2. The shooting between OPM Ilaga cell and Paskhas at Aminggaru Airport on February 19, 2020, which injured Head Private, Firman Hermansyah.
3. Involved in the shooting of Yonif 408/Sbh Koramil Dambet Task Force personnel, injuring Private First Class Heriyanto on March 3, 2020.
4. The theft with violence against Police Station 99 Ndeotadi personnel on 15 May 2020 which resulted in First Brigadier Cristian Palling being stabbed in the head and body along with the seizure of weapons (2 pieces of SS1 rifles and 1 AK-type rifle).

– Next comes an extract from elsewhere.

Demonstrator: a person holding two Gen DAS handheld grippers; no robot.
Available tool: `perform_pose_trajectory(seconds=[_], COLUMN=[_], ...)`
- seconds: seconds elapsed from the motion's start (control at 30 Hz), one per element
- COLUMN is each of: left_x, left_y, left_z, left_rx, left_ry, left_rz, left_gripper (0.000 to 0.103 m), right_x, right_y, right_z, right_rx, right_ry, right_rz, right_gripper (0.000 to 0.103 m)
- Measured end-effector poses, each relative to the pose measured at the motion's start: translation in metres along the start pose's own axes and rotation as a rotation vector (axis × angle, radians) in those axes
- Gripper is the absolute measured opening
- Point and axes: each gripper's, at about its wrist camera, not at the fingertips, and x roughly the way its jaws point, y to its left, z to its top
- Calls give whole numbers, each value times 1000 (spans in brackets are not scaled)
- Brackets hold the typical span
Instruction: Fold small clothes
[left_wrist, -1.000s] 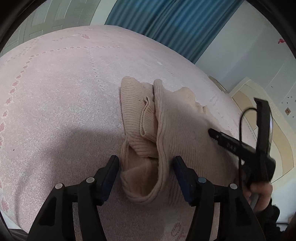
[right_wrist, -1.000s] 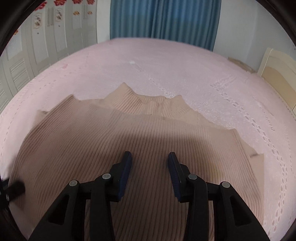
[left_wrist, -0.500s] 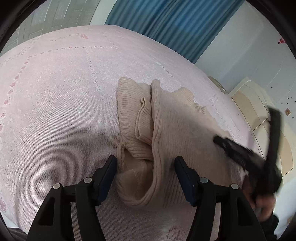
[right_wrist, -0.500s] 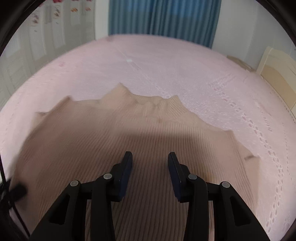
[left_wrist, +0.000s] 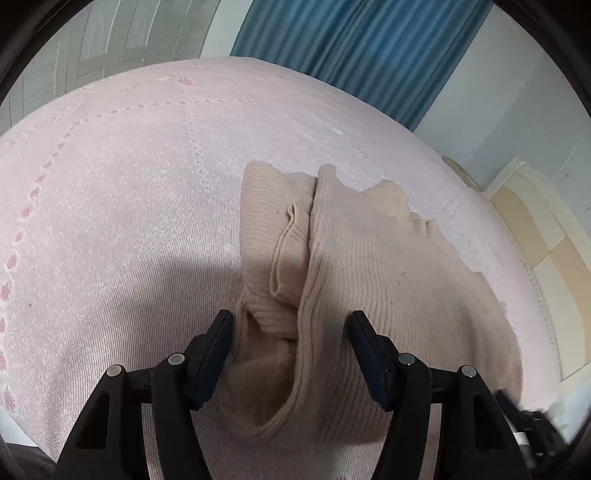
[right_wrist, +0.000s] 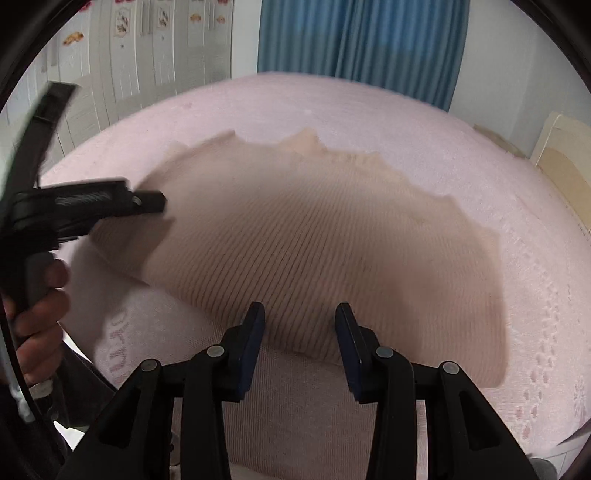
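Right gripper (right_wrist: 300, 332) pulled back to sweater (right_wrist: 314, 236) near hem, fingers apart and empty; left gripper (left_wrist: 290, 339) fingers apart astride bunched left side, unclamped; sweater flat mid-bed (left_wrist: 110, 206), so next fold likely pending.

Pretty cozy bedroom: big bed with a pink bedspread (right_wrist: 424, 122), blue curtains (right_wrist: 362, 37) behind it. White wardrobe doors (right_wrist: 147, 48) on the left, cream headboard (right_wrist: 561, 155) off right.
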Motion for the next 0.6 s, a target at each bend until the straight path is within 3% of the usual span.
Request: perform_pose_trajectory(seconds=[0.17, 0.33, 0.47, 0.6], left_x=[4, -2, -16, -34], left_y=[-8, -8, -21, -47], left_z=[1, 6, 11, 19], left_rx=[24, 1, 32, 83], left_ry=[-18, -34, -65, -117], left_rz=[44, 45, 80, 115], left_gripper=[49, 28, 24, 22], right_x=[-20, -17, -16, -29], right_y=[-39, -99, -146, -166], right_z=[9, 9, 0, -9], right_rx=[105, 324, 491, 496], right_ry=[-147, -115, -107, -136], right_rz=[-79, -61, -28, -180], right_gripper=[39, 39, 39, 39])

5. The shooting of a COVID Task Force officer in Intan Jaya Regency on May 22, 2020, causing the death of two COVID task force members.
6. The shooting that killed a Yunus Sani at the Intan Jaya-Paniai border on 29 May 2020.
7. The shooting in the people's mining area of dulang 45 on 29 May 2020.
8. Arson at Bilorai Intan Jaya Airport on October 29, 2021.
9. Involvement in a shootout with a joint TNI-Polri team at Sugapa Intan Jaya on November 5, 2021, which killed an OPM member Oce Belau.